3 La Fondation Rockefeller est une organisation philanthropique américaine, fondée en 1913 par John D. Rockefeller, John D. Rockefeller Jr. et Frederick T. Gates. Elle soutient des causes à la fois nationales et internationales, notamment dans les secteurs de la médecine, de la recherche scientifique, de l'éducation, des arts et des lettres, et des relations internationales. En 1954, la Fondation a créé un programme de soutien institutionnel aux arts et, la même année, elle a contribué à la fondation de l'American Shakespeare Festival à Stratford, dans le Connecticut.

4 Dora Mavor Moore (1888-1979), pionnière du théâtre canadien, était comédienne, enseignante et metteure en scène. Elle fut la première Canadienne admise au sein de la Royal Academy of Dramatic Arts de Londres, en Angleterre. Elle a aidé à fonder la troupe amateur des Village Players, qui jouaient des pièces de Shakespeare dans les écoles secondaires de l'Ontario. En 1946, elle participa à la création de la New Play Society, première compagnie théâtrale professionnelle de Toronto fondée après la Seconde Guerre mondiale. En 1970, Dora Mavor Moore fut nommée Officier de l'Ordre du Canada pour sa contribution au théâtre canadien.

5 Tom Patterson et Allan Gould. First Stage: The Making of the Stratford Festival. (Toronto : McClelland and Stewart, 1987, révisé en 1999), p.60.

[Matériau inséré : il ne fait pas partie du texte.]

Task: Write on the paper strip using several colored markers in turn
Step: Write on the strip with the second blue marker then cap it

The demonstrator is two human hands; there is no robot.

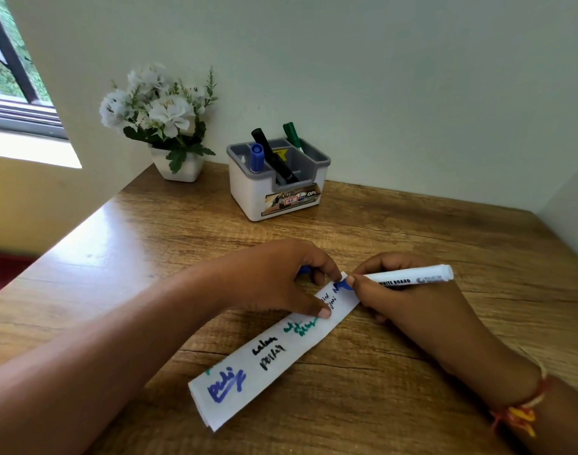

6 En 1949, à Stratford-upon-Avon, en Angleterre, Tanya Moiseiwitsch et Tyrone Guthrie avaient collaboré à la conception et à l'utilisation d'une scène élisabéthaine qui mettait les comédiens en valeur en faisant ressortir les costumes. Ce concept a été développé davantage à Stratford, en Ontario. Pour la première saison, Tanya Moiseiwitsch conçut les costumes et la scène en bois pour la représentation inaugurale de Richard III. Elle conçut ensuite plus de 30 spectacles pour le Festival de Stratford.

7 Citation d'Antoni Cimolino publiée dans The Toronto Star. Robert Crew, « Stage-struck boy created festival ». Toronto. 25 février 2005.